Extract and export feature selection variable importance from a familiarCollection.
export_fs_vimp(
object,
dir_path = NULL,
aggregate_results = TRUE,
aggregation_method = waiver(),
rank_threshold = waiver(),
export_collection = FALSE,
...
)# S4 method for familiarCollection
export_fs_vimp(
object,
dir_path = NULL,
aggregate_results = TRUE,
aggregation_method = waiver(),
rank_threshold = waiver(),
export_collection = FALSE,
...
)
# S4 method for ANY
export_fs_vimp(
object,
dir_path = NULL,
aggregate_results = TRUE,
aggregation_method = waiver(),
rank_threshold = waiver(),
export_collection = FALSE,
...
)
A data.table (if dir_path
is not provided), or nothing, as all data
is exported to csv
files.
A familiarCollection
object, or other other objects from which
a familiarCollection
can be extracted. See details for more information.
Path to folder where extracted data should be saved. NULL
will allow export as a structured list of data.tables.
Flag that signifies whether results should be aggregated for export.

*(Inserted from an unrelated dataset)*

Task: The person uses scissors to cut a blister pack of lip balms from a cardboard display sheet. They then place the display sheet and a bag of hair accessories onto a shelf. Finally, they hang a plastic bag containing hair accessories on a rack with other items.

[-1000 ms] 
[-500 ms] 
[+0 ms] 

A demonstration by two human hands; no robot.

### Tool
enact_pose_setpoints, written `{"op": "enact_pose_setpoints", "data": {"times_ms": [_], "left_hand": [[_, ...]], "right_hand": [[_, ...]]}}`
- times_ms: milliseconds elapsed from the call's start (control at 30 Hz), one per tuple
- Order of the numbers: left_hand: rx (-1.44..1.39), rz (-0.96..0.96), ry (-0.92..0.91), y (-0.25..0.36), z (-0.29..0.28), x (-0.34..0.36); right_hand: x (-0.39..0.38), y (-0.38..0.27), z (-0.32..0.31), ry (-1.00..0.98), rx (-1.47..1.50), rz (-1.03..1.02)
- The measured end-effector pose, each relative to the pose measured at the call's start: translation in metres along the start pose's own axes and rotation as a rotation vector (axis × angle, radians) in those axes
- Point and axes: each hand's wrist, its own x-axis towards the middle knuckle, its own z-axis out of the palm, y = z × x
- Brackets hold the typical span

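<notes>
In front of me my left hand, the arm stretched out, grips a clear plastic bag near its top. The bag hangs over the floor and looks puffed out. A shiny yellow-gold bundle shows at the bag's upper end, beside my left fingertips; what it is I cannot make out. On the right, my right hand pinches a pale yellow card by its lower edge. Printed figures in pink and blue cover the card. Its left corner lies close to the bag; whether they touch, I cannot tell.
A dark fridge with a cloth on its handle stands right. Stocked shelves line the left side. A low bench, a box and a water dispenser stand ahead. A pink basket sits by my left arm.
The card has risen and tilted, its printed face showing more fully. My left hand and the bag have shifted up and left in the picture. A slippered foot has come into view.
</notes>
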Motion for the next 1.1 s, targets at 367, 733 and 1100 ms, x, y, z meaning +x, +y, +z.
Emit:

(optional) The method used to aggregate variable importances over different data subsets, e.g. bootstraps. The following methods can be selected:
mean
(default): Use the mean rank of a feature over the subsets to
determine the aggregated feature rank.
median
: Use the median rank of a feature over the subsets to determine
the aggregated feature rank.
best
: Use the best rank the feature obtained in any subset to determine
the aggregated feature rank.
worst
: Use the worst rank the feature obtained in any subset to
determine the aggregated feature rank.
stability
: Use the frequency of the feature being in the subset of
highly ranked features as measure for the aggregated feature rank
(Meinshausen and Buehlmann, 2010).
exponential
: Use a rank-weighted frequence of occurrence in the subset
of highly ranked features as measure for the aggregated feature rank (Haury
et al., 2011).
borda
: Use the borda count as measure for the aggregated feature rank
(Wald et al., 2012).
enhanced_borda
: Use an occurrence frequency-weighted borda count as
measure for the aggregated feature rank (Wald et al., 2012).
truncated_borda
: Use borda count computed only on features within the
subset of highly ranked features.
enhanced_truncated_borda
: Apply both the enhanced borda method and the
truncated borda method and use the resulting borda count as the aggregated
feature rank.
(optional) The threshold used to define the subset of highly important features. If not set, this threshold is determined by maximising the variance in the occurrence value over all features over the subset size.
This parameter is only relevant for stability
, exponential
,
enhanced_borda
, truncated_borda
and enhanced_truncated_borda
methods.
(optional) Exports the collection if TRUE.
Arguments passed on to as_familiar_collection
familiar_data_names
Names of the dataset(s). Only used if the object
parameter is one or more familiarData
objects.
collection_name
Name of the collection.
Data, such as model performance and calibration information, is
usually collected from a familiarCollection
object. However, you can also
provide one or more familiarData
objects, that will be internally
converted to a familiarCollection
object. Paths to the previous files can
also be provided.
Unlike other export function, export using familiarEnsemble
or
familiarModel
objects is not possible. This is because feature selection
variable importance is not stored within familiarModel
objects.
All parameters aside from object
and dir_path
are only used if object
is not a familiarCollection
object, or a path to one.
Variable importance is based on the ranking produced by feature selection
routines. In case feature selection was performed repeatedly, e.g. using
bootstraps, feature ranks are first aggregated using the method defined by
the aggregation_method
, some of which require a rank_threshold
to
indicate a subset of most important features.
Information concerning highly similar features that form clusters is provided as well. This information is based on consensus clustering of the features. This clustering information is also used during aggregation to ensure that co-clustered features are only taken into account once.